Content starts
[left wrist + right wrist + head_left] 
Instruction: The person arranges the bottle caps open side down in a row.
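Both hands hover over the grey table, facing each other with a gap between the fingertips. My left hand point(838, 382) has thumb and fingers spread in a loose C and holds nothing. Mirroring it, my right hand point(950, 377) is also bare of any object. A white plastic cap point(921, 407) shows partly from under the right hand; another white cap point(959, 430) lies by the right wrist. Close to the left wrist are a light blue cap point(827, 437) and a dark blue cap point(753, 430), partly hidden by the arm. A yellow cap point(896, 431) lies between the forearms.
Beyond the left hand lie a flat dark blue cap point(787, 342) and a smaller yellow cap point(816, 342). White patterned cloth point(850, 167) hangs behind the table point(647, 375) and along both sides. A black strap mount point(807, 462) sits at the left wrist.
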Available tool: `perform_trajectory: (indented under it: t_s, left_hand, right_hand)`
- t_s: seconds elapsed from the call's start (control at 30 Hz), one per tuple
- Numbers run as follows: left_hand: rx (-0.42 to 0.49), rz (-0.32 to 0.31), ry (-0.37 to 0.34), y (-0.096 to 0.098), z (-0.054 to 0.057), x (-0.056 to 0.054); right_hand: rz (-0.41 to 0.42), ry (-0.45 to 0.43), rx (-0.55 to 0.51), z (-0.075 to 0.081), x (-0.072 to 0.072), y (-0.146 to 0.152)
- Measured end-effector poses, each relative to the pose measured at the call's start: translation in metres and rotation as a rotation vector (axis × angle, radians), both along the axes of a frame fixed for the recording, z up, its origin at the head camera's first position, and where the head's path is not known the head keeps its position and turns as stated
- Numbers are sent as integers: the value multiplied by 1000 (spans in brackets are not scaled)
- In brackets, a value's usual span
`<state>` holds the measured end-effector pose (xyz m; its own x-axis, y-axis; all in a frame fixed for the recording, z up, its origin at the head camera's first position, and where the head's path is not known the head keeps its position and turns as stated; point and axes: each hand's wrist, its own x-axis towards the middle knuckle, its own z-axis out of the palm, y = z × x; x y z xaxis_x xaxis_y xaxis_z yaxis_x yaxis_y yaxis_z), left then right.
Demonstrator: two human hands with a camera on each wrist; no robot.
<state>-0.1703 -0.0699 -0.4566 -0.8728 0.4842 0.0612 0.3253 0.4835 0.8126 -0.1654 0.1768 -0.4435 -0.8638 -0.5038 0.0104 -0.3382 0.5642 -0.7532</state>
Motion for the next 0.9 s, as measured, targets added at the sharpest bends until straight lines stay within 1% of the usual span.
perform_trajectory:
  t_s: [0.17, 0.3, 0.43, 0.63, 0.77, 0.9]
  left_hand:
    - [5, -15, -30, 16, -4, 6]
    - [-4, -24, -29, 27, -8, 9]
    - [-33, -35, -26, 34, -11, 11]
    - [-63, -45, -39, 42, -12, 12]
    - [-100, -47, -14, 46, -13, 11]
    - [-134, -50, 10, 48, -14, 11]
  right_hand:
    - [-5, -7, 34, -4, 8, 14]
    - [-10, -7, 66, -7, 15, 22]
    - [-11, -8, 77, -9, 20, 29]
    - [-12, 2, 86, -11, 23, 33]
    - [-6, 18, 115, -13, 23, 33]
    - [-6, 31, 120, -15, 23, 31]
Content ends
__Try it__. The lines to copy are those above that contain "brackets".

__Response box__.
- Numbers are sent as integers: the value multiplied by 1000 (spans in brackets are not scaled)
- In brackets, a value's usual span

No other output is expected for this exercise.